[PROBLEM DETAILS]: Each line of the data below that holds the word "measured" is to be reported in full.

[GIVEN INFORMATION]:
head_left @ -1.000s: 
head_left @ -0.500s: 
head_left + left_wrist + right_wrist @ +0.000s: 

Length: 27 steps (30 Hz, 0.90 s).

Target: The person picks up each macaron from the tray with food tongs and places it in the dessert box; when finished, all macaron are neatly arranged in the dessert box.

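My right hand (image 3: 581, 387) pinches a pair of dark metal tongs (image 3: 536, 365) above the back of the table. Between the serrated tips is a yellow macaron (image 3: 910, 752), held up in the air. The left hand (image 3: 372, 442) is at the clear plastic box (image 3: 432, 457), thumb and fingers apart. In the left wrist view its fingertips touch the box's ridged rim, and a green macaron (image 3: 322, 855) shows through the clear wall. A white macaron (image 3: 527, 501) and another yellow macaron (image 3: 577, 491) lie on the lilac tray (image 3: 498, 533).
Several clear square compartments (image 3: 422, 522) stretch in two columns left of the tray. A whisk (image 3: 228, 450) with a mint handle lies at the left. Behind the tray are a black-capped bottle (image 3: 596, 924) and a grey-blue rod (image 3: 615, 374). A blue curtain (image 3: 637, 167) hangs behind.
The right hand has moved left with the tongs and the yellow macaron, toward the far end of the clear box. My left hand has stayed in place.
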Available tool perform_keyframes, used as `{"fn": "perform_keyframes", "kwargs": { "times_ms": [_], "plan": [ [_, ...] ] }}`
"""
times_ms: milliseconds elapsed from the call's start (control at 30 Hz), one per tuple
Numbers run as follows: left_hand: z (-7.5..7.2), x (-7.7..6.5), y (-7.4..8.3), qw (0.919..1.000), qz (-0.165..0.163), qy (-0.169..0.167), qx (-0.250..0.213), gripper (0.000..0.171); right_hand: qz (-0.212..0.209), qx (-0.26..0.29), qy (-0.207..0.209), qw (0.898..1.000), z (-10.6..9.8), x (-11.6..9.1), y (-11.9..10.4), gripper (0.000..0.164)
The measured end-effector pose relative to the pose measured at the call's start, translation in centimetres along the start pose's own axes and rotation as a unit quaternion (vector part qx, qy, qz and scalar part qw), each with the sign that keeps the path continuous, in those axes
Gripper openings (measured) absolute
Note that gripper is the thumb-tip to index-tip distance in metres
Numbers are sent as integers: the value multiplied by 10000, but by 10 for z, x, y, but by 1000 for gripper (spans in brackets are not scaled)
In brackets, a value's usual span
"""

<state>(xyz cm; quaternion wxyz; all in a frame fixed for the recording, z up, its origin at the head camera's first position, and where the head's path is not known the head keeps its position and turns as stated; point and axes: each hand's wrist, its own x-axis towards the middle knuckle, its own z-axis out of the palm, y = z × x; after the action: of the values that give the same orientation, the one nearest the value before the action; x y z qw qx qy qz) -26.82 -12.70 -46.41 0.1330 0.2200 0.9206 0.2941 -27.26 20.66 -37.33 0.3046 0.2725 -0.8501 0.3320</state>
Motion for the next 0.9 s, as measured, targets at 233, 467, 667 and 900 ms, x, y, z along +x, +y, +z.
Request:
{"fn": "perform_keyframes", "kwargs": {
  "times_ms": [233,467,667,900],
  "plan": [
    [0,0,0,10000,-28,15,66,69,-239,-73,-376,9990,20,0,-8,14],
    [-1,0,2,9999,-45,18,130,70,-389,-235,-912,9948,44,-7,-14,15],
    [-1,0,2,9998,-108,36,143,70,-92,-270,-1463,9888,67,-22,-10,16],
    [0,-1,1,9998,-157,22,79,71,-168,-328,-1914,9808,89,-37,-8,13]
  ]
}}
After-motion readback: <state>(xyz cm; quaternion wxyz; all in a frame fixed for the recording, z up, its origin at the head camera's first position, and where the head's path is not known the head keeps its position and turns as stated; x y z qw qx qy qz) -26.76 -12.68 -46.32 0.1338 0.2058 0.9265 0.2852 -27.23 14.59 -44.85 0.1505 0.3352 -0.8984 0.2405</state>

[YOUR SOLUTION]:
The measured end-effector pose relative to the pose measured at the call's start, translation in centimetres along the start pose's own axes and rotation as a unit quaternion (vector part qx, qy, qz and scalar part qw), each with the sign that keeps the path continuous, in those axes
Gripper openings (measured) absolute
Motion for the next 0.9 s, as measured, targets at 233, 467, 667 and 900 ms, x, y, z along +x, +y, +z.

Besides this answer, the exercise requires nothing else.